O artigo de Vargas-Pozada et al., assim como outros trabalhos recentes, lançam luz sobre como o café poderia exercer esses efeitos protetores:
- Compostos bioativos: além da cafeína, o café contém polifenóis, diterpenos (como cafestol e kahweol), ácidos clorogênicos, e uma variedade de moléculas com ação antioxidante e anti-inflamatória.
- Redução do estresse oxidativo e inflamatório: essas substâncias ajudam a diminuir o dano provocado por radicais livres e a produção de citocinas inflamatórias — fatores chave na progressão da fibrose hepática.
- Ação antifibrótica e anticancerígena: alguns compostos do café modulam vias de ativação de células de fibrose e processos de cicatrização exagerada, reduzindo a deposição de colágeno no fígado; outros interferem na ativação de moléculas que promovem a transformação celular e carcinogênese.
- Melhora da sensibilidade à insulina e metabolismo de gorduras: isso é especialmente relevante para MASLD, já que resistência insulínica e disfunção metabólica são pilares da doença.
- Regulação do eixo intestino-fígado (gut-liver axis): há evidências iniciais de que o café pode influenciar a microbiota intestinal e a permeabilidade intestinal, reduzindo estímulos inflamatórios vindos do intestino ao fígado.

Importante: esses mecanismos não dependem exclusivamente da cafeína — versões descafeinadas também têm mostrado benefícios em algumas análises.
Mas afinal: quanto café “faz bem” — e há riscos?
De modo geral, a faixa que costuma aparecer na literatura como ideal para proteção hepática gira em torno de 2 a 4 xícaras por dia. Alguns estudos definem “alto consumo” como ≥ 3 xícaras/dia. Esse consumo parece trazer benefícios importantes sem evidência consistente de efeitos adversos ao fígado.
Todavia, “moderação” é a palavra-chave. O café não é uma pílula milagrosa: seu efeito positivo tende a ser mais evidente quando inserido em um estilo de vida saudável — alimentação equilibrada, atividade física, abstinência ou moderação no álcool, controle de peso e doenças metabólicas.

Além disso, certos grupos (gestantes, pessoas com insônia, sensíveis à cafeína, com contraindicações específicas) devem discutir o consumo com seu médico.
Limitações e o que ainda não sabemos
É importante destacar que grande parte das evidências derivam de estudos observacionais e associações epidemiológicas. Ou seja: é difícil provar com certeza absoluta que foi o café que causou a proteção, e não algum outro fator associado (como dieta saudável, menor consumo de álcool, estilo de vida, genética, etc.).

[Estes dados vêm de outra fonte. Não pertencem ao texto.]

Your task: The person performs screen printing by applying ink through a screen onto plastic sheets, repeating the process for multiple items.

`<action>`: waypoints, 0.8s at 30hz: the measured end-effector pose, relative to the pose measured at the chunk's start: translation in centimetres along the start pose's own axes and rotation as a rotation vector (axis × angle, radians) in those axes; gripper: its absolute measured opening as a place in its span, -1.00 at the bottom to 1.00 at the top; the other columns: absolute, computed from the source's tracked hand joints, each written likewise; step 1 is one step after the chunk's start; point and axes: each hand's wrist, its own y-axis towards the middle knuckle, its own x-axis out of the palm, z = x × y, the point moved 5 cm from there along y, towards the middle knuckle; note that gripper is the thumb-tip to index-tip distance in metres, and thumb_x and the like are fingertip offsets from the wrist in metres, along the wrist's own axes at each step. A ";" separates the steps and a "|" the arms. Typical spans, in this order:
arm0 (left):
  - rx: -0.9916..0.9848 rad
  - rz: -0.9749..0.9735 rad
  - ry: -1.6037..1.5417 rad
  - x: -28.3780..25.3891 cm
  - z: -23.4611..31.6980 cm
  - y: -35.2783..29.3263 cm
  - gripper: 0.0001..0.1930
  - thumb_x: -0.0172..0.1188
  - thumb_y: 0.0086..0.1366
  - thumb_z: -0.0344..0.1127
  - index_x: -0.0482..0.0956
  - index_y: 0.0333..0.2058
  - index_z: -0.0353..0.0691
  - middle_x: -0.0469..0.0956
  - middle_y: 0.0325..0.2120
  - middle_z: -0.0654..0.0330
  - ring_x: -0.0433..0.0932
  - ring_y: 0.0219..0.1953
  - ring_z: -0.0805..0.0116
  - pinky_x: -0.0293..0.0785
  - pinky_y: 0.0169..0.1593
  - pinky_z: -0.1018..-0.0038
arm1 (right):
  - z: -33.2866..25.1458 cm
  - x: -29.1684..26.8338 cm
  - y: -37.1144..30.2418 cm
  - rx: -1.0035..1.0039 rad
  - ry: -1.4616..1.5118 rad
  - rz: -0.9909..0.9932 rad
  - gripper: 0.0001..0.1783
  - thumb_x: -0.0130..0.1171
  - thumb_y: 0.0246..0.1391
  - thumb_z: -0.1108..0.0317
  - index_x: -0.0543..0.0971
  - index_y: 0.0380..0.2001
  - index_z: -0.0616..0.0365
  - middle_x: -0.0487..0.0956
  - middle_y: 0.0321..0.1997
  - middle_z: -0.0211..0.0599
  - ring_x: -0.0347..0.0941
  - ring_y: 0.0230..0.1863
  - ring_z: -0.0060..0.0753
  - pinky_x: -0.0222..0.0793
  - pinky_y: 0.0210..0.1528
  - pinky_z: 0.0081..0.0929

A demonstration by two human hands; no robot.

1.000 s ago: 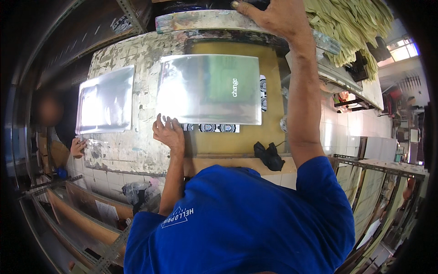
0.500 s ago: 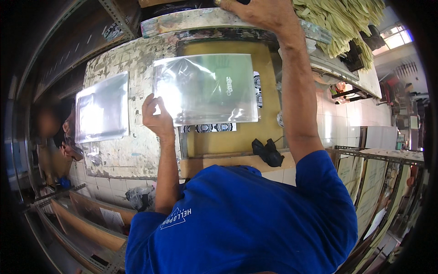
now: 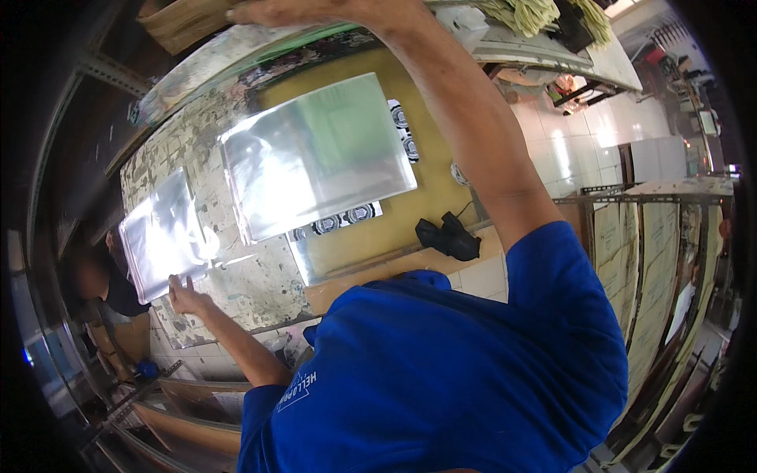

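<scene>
My left hand (image 3: 188,299) is at the near edge of a small stack of clear plastic sheets (image 3: 162,236) on the left of the table, its thumb and fingers slightly apart. My right hand (image 3: 296,11) reaches across to the far side, above a paint-stained bar (image 3: 229,67) and beside a cardboard box (image 3: 181,24). The upper picture edge cuts that hand, so its grip is hidden. Between my arms a larger shiny plastic sheet or stack (image 3: 315,158) lies flat on a yellowish board (image 3: 355,244). Black-and-white printed strips (image 3: 335,221) show under its near and right edges.
A crumpled black thing (image 3: 449,236) lies by the board's near edge. The worn table (image 3: 252,292) is stained. Another person (image 3: 95,276) is at the far left. Racks with panels (image 3: 639,252) stand at right, and yellowish strips (image 3: 516,14) hang at the back.
My left hand has left the large sheet's left edge and moved left and nearer to the small stack. White lettering on the large sheet no longer shows. The view has turned.
</scene>
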 end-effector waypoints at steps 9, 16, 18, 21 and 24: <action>0.133 0.257 0.445 -9.4 -3.9 17.3 -0.56 0.41 0.25 -0.10 0.57 -0.21 -0.45 0.63 -0.22 -0.02 0.64 -0.22 0.07 0.67 -0.17 0.19 | 0.0 -2.3 0.2 -0.077 0.125 0.119 -0.49 0.04 0.21 -0.06 0.69 -0.45 0.19 0.67 -0.48 0.00 0.61 -0.42 -0.05 0.55 -0.24 -0.09; 1.005 0.547 1.065 -6.2 -2.9 13.0 -0.23 0.27 0.29 0.26 0.52 -0.11 -0.58 0.58 -0.14 -0.23 0.58 -0.03 -0.17 0.57 0.06 0.02 | -0.1 -1.3 -0.4 -0.208 0.149 0.248 -0.57 0.05 0.17 0.07 0.66 -0.50 0.21 0.66 -0.49 -0.01 0.63 -0.40 -0.05 0.57 -0.23 -0.15; 0.985 0.113 0.844 5.1 -3.0 4.0 -0.28 0.39 0.28 0.08 0.51 0.02 -0.61 0.59 -0.10 -0.19 0.56 0.03 -0.15 0.50 0.15 0.06 | 0.8 -0.6 0.3 -0.141 0.138 0.114 -0.61 0.08 0.14 0.11 0.67 -0.49 0.23 0.66 -0.48 -0.01 0.64 -0.39 -0.07 0.58 -0.23 -0.15; 0.960 -0.519 0.537 14.0 -0.7 -8.3 -0.63 0.35 0.35 -0.30 0.60 0.05 -0.37 0.53 0.12 -0.03 0.44 0.22 0.05 0.32 0.32 0.24 | 0.6 -0.1 1.5 -0.125 0.072 0.128 -0.64 0.11 0.10 0.15 0.68 -0.46 0.25 0.67 -0.46 -0.01 0.65 -0.38 -0.09 0.59 -0.21 -0.16; 0.898 -1.010 0.416 25.5 1.4 -19.8 -0.69 0.30 0.34 -0.40 0.62 0.05 -0.26 0.54 0.12 -0.02 0.43 0.23 0.02 0.30 0.32 0.23 | 1.9 -3.2 -1.2 -0.144 0.047 0.303 -0.65 0.12 0.09 0.15 0.69 -0.44 0.24 0.67 -0.44 -0.02 0.66 -0.36 -0.11 0.61 -0.18 -0.17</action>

Além disso, as doses, tipo de preparo (filtrado, coado, espresso, descafeinado), a composição do café (diferença entre grãos, torra, método de filtragem) e características individuais (idade, sexo, comorbidades, genética) podem influenciar o efeito — e esses detalhes ainda não foram totalmente elucidados.
Por fim, embora os dados mais recentes sejam consistentes, nunca devemos encarar o café como “tratamento” ou substituto de medidas fundamentais: controle de peso, alimentação saudável, atividade física, rastreamento de hepatites, abstinência ou moderação do álcool, controle de comorbidades (diabetes, hipertensão, dislipidemia), etc.
Referências básicas
- VARGAS-POZADA, E. E. et al. Coffee for the liver: a mechanistic approach. 2025.
- WADHAWAN, M. et al. Coffee and Liver Disease. PMC, 2016.
- RASHEED, N.; RASHEED, Z. Coffee and liver health: Exploring the protective benefits and mechanisms of coffee and its bioactive compounds in liver disorders. PMC,
- YESIL, A.; YILMAZ, Y. Coffee consumption, the metabolic syndrome and non-alcoholic fatty liver disease. Alimentary Pharmacology & Therapeutics, v. 38, p. 1038–1044, 2013.
- MORISCO, F. Coffee and Liver Health. Journal of Clinical Gastroenterology, 2014.
- DI PIETRANTONIO, D. et al. Protective Effect of Caffeine and Chlorogenic Acids on HCV-Induced Liver Damage. Foods, 2024.